WHAT IS EXPECTED -
Down to the last line, restate the material below exactly.

COLLECTED MATERIAL -
───

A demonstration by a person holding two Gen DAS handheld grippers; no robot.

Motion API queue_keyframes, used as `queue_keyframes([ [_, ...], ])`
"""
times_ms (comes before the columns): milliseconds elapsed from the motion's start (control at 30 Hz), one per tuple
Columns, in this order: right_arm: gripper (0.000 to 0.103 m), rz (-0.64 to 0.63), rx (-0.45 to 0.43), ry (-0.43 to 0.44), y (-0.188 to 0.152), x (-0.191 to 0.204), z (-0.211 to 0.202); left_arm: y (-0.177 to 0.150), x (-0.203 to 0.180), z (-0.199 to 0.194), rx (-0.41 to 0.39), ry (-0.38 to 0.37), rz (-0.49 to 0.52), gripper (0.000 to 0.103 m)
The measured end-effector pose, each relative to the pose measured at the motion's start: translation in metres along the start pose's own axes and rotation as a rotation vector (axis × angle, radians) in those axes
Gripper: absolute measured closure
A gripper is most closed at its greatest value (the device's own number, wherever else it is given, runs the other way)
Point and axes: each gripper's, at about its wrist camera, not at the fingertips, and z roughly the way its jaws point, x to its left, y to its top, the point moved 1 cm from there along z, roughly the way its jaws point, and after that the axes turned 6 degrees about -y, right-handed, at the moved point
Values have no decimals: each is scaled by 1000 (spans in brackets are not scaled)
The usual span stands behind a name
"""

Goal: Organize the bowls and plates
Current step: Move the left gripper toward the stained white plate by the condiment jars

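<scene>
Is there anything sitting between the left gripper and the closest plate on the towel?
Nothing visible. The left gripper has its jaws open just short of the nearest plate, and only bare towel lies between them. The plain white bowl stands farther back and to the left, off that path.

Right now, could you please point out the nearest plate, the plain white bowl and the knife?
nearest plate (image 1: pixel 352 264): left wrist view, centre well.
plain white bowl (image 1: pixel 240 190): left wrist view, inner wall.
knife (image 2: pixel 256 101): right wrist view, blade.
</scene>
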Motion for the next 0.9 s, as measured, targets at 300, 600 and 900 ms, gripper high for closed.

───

EXERCISE RESPONSE -
A demonstration by a person holding two Gen DAS handheld grippers; no robot.

Motion API queue_keyframes, used as `queue_keyframes([ [_, ...], ])`
"""
times_ms (comes before the columns): milliseconds elapsed from the motion's start (control at 30 Hz), one per tuple
Columns, in this order: right_arm: gripper (0.000 to 0.103 m), rz (-0.64 to 0.63), rx (-0.45 to 0.43), ry (-0.43 to 0.44), y (-0.188 to 0.152), x (-0.191 to 0.204), z (-0.211 to 0.202); left_arm: y (-0.177 to 0.150), x (-0.203 to 0.180), z (-0.199 to 0.194), rx (-0.41 to 0.39), ry (-0.38 to 0.37), rz (-0.49 to 0.52), gripper (0.000 to 0.103 m)
The measured end-effector pose, each relative to the pose measured at the motion's start: translation in metres along the start pose's own axes and rotation as a rotation vector (axis × angle, radians) in those axes
Gripper: absolute measured closure
A gripper is most closed at its greatest value (the device's own number, wherever else it is given, runs the other way)
Point and axes: each gripper's, at about its wrist camera, not at the fingertips, and z roughly the way its jaws point, x to its left, y to its top, the point moved 1 cm from there along z, roughly the way its jaws point, and after that the axes turned 6 degrees about -y, right-handed, at the moved point
Values have no decimals: each is scaled by 1000 (spans in brackets are not scaled)
The usual span stands behind a name
"""

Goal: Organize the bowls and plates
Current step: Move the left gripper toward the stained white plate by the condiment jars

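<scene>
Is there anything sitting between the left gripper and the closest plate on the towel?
Nothing visible. The left gripper has its jaws open just short of the nearest plate, and only bare towel lies between them. The plain white bowl stands farther back and to the left, off that path.

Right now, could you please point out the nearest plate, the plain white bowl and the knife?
nearest plate (image 1: pixel 352 264): left wrist view, centre well.
plain white bowl (image 1: pixel 240 190): left wrist view, inner wall.
knife (image 2: pixel 256 101): right wrist view, blade.
</scene>
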Motion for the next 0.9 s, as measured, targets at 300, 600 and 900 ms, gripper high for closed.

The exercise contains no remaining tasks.